* [Your instructions]
All of the data should be copied exactly, with the pictures left out.

* [Dataset content]
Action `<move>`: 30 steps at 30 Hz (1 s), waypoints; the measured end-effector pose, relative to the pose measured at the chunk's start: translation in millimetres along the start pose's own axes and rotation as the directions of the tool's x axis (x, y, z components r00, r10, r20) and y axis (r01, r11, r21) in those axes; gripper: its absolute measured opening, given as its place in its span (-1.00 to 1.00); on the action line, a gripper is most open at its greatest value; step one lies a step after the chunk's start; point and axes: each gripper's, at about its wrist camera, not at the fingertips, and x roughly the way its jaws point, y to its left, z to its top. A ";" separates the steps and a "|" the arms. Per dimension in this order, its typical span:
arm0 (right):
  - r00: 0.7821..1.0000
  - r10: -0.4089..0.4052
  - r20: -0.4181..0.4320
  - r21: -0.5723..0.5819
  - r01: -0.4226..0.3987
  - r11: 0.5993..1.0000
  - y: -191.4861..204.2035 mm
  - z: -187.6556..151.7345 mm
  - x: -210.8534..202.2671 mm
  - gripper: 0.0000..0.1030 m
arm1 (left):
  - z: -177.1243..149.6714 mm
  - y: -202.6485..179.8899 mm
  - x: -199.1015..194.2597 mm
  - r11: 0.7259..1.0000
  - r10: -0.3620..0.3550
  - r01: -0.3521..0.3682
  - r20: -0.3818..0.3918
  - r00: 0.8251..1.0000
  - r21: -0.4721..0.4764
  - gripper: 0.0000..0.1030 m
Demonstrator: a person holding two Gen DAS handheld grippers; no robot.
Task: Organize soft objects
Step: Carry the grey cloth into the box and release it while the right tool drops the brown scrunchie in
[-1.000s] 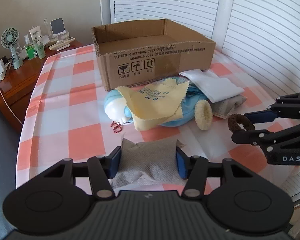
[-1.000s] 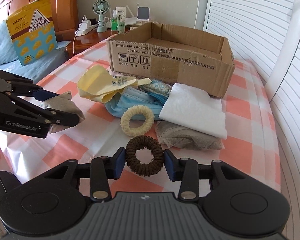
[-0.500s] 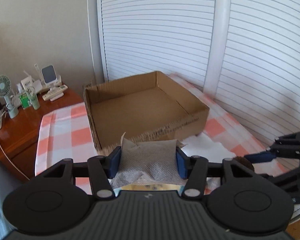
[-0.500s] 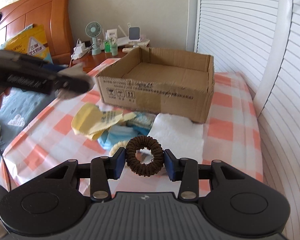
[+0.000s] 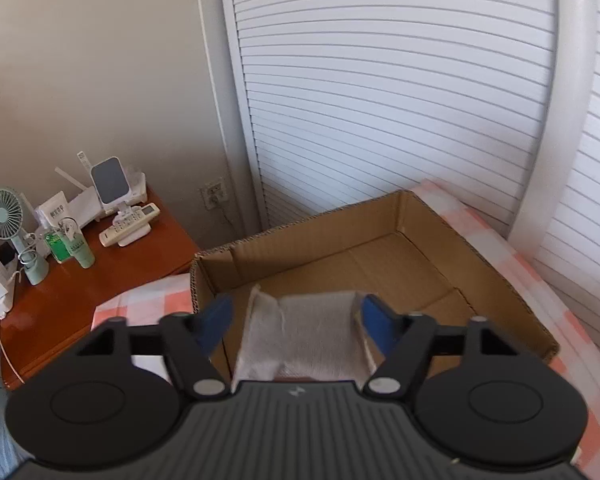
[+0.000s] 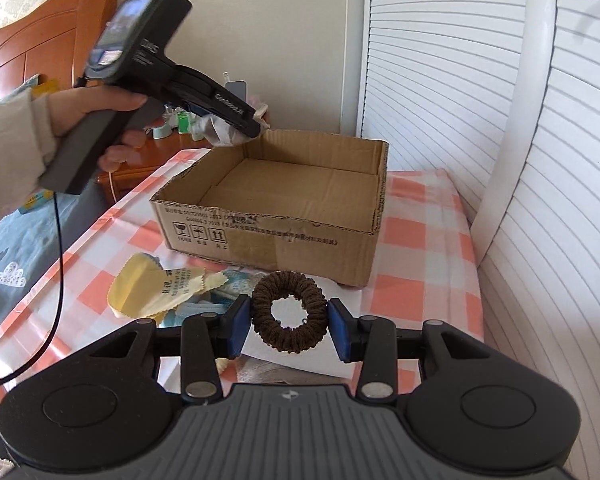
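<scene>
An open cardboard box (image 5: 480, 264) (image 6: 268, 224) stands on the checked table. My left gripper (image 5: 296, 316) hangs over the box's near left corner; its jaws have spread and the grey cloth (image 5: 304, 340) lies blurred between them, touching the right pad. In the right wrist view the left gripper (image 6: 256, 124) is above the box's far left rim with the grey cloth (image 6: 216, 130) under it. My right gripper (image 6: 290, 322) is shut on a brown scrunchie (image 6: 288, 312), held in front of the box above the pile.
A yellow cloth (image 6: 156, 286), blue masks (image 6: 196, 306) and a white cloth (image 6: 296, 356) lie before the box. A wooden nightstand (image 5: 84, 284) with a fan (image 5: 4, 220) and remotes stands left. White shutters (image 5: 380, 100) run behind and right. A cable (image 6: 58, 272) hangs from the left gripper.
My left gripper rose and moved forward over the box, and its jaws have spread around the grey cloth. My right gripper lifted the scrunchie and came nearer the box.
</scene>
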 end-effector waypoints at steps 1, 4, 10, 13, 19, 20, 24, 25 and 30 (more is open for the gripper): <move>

* [Answer for this exercise]
Action `<move>`: 30 steps at 30 Hz (1 s), waypoints; the measured end-effector pose, relative to the pose measured at the chunk's start: translation in millimetres along the start pose's own axes and rotation as the directions of the tool's x axis (x, y, z components r00, r10, r20) and y axis (r01, r11, r21) in those axes; gripper: its absolute measured opening, given as its place in its span (-1.00 to 1.00); on the action line, a gripper is most open at its greatest value; step one lies a step after the chunk's start; point and axes: each gripper's, at about its wrist camera, not at the fingertips, and x roughly the way its jaws point, y to its left, z to its top. A ";" separates the steps and a "|" the arms. Per dimension in this order, its typical span:
arm0 (right):
  - r00: 0.7821..1.0000
  - r10: -0.4089..0.4052
  - r20: -0.4181..0.4320
  - r21: -0.5723..0.5819
  - r01: -0.4226..0.3987
  - r11: 0.5993..1.0000
  - y: -191.4861..204.2035 mm
  - z: -187.6556..151.7345 mm
  - x: -210.8534..202.2671 mm
  - gripper: 0.0000..0.1030 m
arm1 (left):
  - z: -177.1243..149.6714 mm
  - y: -202.6485..179.8899 mm
  - x: -199.1015..194.2597 mm
  - r11: 0.7259..1.0000
  - r10: -0.3620..0.3550
  - r01: -0.3521..0.3682
  - r20: -0.3818..0.3918
  - r00: 0.8251..1.0000
  - r21: -0.4721..0.4764
  - gripper: 0.0000..0.1030 m
Demonstrator: a person holding two Gen DAS handheld grippers; no robot.
Task: Organize soft objects
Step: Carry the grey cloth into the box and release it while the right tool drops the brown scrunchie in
[-1.000s] 
[-1.000s] 
[-0.500s] 
[-0.500s] 
[+0.000s] 
[+0.000s] 
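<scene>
An open cardboard box (image 5: 480, 264) (image 6: 268, 224) stands on the checked table. My left gripper (image 5: 296, 316) hangs over the box's near left corner; its jaws have spread and the grey cloth (image 5: 304, 340) lies blurred between them, touching the right pad. In the right wrist view the left gripper (image 6: 256, 124) is above the box's far left rim with the grey cloth (image 6: 216, 130) under it. My right gripper (image 6: 290, 322) is shut on a brown scrunchie (image 6: 288, 312), held in front of the box above the pile.
A yellow cloth (image 6: 156, 286), blue masks (image 6: 196, 306) and a white cloth (image 6: 296, 356) lie before the box. A wooden nightstand (image 5: 84, 284) with a fan (image 5: 4, 220) and remotes stands left. White shutters (image 5: 380, 100) run behind and right. A cable (image 6: 58, 272) hangs from the left gripper.
My left gripper rose and moved forward over the box, and its jaws have spread around the grey cloth. My right gripper lifted the scrunchie and came nearer the box.
</scene>
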 end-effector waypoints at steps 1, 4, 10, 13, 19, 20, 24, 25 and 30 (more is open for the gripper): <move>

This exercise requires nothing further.